◆ **YOUR TASK**: Instruction for the data below: set down exactly the lines from the line with "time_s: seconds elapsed" to the line with "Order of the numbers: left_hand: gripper", inclusive, and no others.

Records from a data collection
[Start of section]

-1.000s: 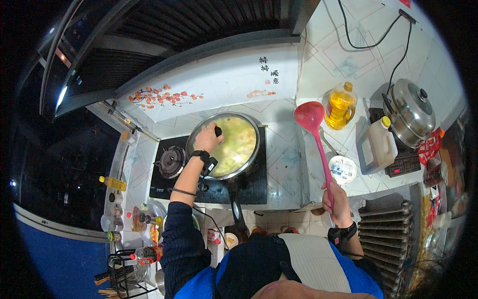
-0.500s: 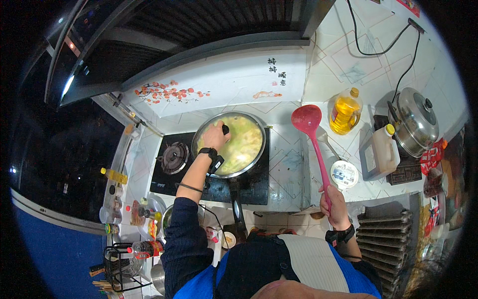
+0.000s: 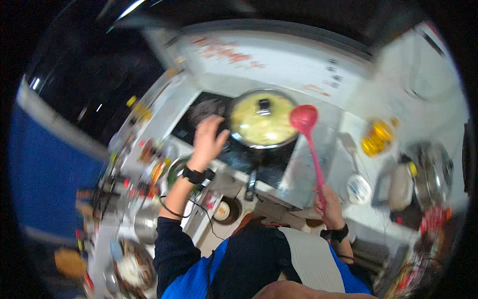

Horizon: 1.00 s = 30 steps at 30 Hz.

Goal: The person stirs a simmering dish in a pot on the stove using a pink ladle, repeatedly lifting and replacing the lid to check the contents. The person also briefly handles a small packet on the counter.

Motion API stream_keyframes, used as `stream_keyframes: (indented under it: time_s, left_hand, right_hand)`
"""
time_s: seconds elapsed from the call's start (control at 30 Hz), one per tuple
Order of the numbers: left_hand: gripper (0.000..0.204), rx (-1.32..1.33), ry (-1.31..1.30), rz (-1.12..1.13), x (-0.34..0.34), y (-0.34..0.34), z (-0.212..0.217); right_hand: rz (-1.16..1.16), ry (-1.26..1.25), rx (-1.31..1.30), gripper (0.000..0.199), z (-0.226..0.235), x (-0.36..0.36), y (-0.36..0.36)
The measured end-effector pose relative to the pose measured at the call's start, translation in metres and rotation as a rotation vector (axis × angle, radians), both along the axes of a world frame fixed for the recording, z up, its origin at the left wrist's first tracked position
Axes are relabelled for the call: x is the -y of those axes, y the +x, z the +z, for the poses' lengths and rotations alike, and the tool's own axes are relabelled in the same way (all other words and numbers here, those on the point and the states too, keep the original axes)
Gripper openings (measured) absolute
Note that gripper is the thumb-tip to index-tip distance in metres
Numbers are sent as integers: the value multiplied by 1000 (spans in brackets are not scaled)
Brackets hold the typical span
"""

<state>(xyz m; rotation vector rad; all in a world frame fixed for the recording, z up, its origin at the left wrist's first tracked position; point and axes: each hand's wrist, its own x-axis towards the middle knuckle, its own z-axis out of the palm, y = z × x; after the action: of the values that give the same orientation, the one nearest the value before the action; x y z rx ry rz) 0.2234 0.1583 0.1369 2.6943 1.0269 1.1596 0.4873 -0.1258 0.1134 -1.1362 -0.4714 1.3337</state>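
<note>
At the stove, the glass lid sits squarely on my pan of yellow food, which stands on the far side of the black hob. My left hand hangs in the air just left of the pan, fingers loosely spread and holding nothing, apart from the lid's dark knob. My right hand is closed around the near end of the red ladle, whose bowl stands up beside the pan's right rim, over the counter rather than in the food. By the look of it, the covering is done and the ladle waits its turn; whether it will go into the pan I cannot tell.

A second ago, my left hand was on the knob at the middle of the lid; now it has come off and drawn back toward me. The ladle is held much as before, and my view has swung, so the stove now sits nearer the middle.
</note>
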Motion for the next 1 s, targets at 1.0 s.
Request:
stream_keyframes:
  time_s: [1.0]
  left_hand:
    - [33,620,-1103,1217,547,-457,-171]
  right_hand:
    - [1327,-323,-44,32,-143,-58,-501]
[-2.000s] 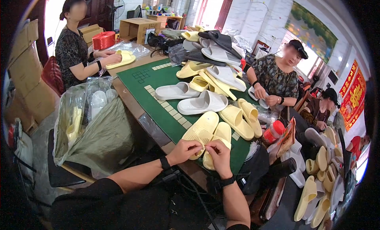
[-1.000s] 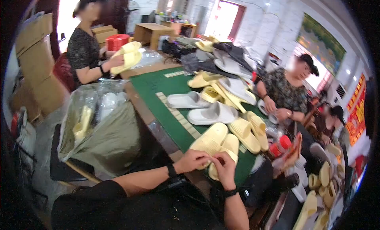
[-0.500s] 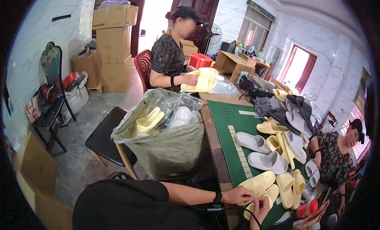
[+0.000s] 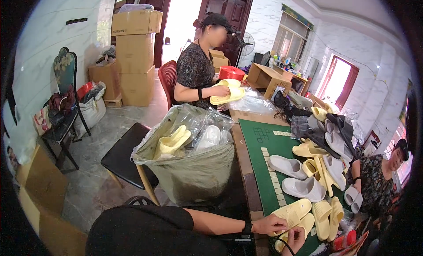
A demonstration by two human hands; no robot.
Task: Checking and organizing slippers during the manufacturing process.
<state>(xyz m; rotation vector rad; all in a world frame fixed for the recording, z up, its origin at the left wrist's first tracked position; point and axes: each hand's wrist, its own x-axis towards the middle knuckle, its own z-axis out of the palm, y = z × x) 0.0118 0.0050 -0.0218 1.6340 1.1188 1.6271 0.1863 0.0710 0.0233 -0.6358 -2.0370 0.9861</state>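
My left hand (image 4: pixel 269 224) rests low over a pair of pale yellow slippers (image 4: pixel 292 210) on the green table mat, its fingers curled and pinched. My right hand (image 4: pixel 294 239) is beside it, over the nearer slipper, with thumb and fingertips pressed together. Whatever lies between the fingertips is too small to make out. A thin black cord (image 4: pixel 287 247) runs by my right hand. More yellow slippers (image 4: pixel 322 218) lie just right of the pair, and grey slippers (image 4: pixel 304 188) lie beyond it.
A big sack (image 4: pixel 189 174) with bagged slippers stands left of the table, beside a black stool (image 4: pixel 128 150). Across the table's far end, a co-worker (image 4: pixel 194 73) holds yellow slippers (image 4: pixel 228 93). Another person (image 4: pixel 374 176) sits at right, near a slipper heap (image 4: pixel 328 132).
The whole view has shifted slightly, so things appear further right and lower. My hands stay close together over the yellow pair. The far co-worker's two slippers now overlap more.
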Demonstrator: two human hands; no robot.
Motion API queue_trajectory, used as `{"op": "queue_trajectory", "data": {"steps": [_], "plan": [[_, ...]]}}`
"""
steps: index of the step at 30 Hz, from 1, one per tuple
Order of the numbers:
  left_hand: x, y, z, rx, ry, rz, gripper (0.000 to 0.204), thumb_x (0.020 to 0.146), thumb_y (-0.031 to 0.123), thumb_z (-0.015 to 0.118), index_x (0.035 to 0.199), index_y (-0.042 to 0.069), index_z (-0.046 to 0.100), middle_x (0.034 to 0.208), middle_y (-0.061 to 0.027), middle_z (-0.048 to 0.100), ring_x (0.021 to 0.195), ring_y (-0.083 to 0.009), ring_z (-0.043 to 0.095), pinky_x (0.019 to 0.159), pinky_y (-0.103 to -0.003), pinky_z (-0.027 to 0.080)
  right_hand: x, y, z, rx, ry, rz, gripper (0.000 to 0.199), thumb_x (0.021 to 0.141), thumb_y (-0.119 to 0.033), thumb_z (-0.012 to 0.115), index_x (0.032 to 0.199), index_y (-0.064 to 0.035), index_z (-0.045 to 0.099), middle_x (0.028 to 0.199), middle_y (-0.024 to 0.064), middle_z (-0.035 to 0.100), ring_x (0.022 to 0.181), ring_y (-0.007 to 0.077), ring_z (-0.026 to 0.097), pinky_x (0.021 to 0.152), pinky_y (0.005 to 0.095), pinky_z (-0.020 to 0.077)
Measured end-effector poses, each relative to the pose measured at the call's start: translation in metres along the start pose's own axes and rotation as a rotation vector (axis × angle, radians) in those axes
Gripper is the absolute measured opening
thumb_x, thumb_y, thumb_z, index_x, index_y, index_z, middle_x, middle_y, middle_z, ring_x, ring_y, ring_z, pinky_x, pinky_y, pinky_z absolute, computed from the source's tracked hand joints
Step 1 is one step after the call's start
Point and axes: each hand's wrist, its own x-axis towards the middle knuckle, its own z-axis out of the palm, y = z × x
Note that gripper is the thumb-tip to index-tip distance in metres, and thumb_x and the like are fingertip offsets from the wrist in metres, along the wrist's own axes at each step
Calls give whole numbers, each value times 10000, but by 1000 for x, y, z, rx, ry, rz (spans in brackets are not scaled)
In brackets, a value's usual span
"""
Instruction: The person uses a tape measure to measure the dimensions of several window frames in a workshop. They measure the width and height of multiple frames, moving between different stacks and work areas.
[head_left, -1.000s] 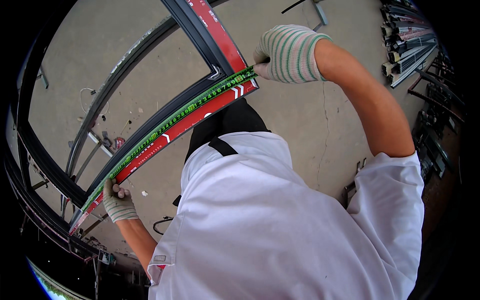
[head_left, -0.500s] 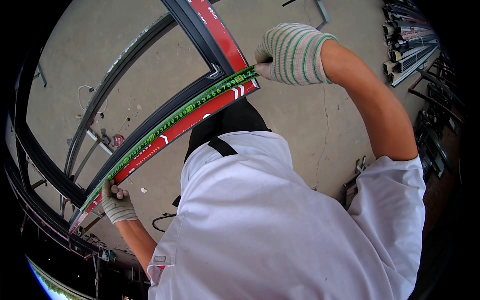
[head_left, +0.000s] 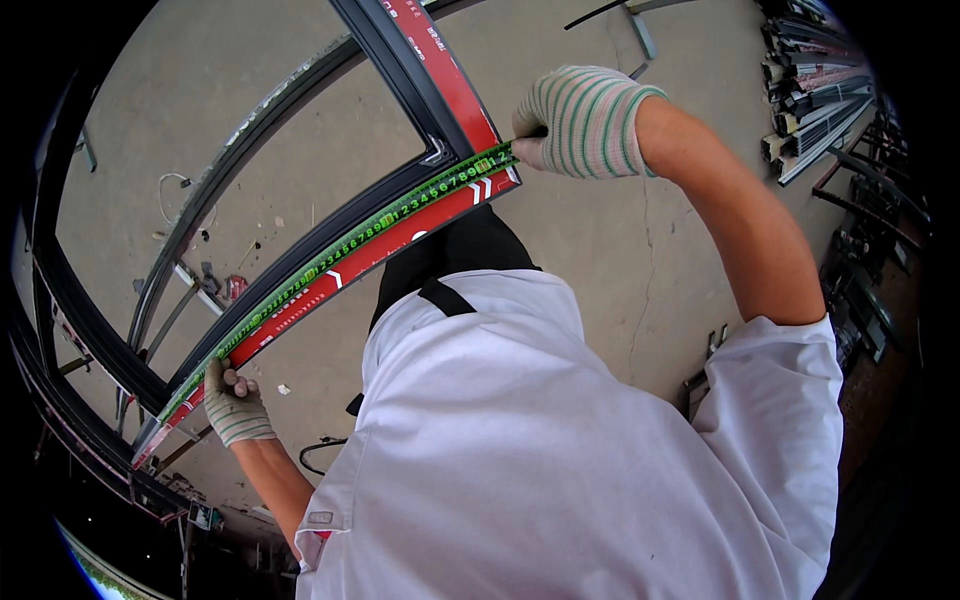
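A bright green tape measure blade (head_left: 400, 212) with dark markings lies along a dark window-like frame (head_left: 335, 215), over the red film strip (head_left: 370, 256) on its near side. My right hand (head_left: 588, 122), in a striped knit glove, pinches the blade's end at the frame's right corner. At the lower left, my left hand (head_left: 236, 408) wears a glove that leaves the fingertips bare. Its fingers are curled, and the thumb presses the blade against the frame's edge. Past this hand, the blade runs on toward the frame's left corner.
More curved-looking dark frame members (head_left: 215, 165) lie beyond and to the left. Stacked metal profiles (head_left: 815, 90) are at the far right, with dark metal pieces (head_left: 865, 295) below them. Small scraps (head_left: 235, 287) dot the concrete floor (head_left: 640, 250), which has a crack.
The view has shifted slightly. My right hand sits a little lower, closer to the frame's corner, still pinching the blade. My left hand stays at the same spot on the frame.
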Motion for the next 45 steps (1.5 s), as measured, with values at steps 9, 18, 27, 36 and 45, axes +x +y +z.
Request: {"op": "queue_trajectory", "data": {"steps": [9,18,27,36,45], "plan": [[0,-2,3,16,34,1,220,992,305,684,908,102,697,604,73,550,447,-86,431,467,-261,367,10,-19,-9,22,-246,281,306,919,-283,622,1000,-39,788,772,163,709,702,297,677,717,385,553],[2,-2,4,0,6,4,202,986,283,690,877,113,693,603,71,560,432,-87,438,443,-259,364,12,-25,-8,20,-263,315,320,925,-285,623,1073,-57,791,816,150,740,726,282,693,746,372,565],[0,-3,9,-14,26,4,208,979,284,699,861,113,690,601,65,580,428,-86,442,440,-255,355,12,-31,-11,55,-286,336,297,945,-283,645,1085,-60,784,776,127,711,697,259,666,713,380,559],[3,-7,9,-30,-1,48,238,979,297,708,829,115,675,579,66,570,428,-85,443,455,-270,354,7,-31,-12,47,-256,289,291,945,-298,658,1087,-79,787,769,124,705,695,255,661,707,380,550],[11,-10,6,-68,18,37,228,965,282,724,827,109,670,577,59,566,421,-83,431,436,-264,334,3,-28,-4,50,-204,256,305,935,-302,652,1100,-84,787,823,151,728,734,279,680,736,386,556]]}}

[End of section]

◆ **FINAL ANSWER**:
time_s: seconds elapsed from the call's start (control at 30 Hz), one per tuple
Order of the numbers: left_hand: gripper (0.000..0.204), rx (-1.32..1.33), ry (-1.31..1.30), rz (-1.12..1.13), x (-0.34..0.34), y (-0.34..0.34), z (-0.212..0.217); right_hand: rz (-1.16..1.16), ry (-1.26..1.25), rx (-1.31..1.30), gripper (0.000..0.199), z (-0.226..0.235), x (-0.36..0.36), y (-0.36..0.36)

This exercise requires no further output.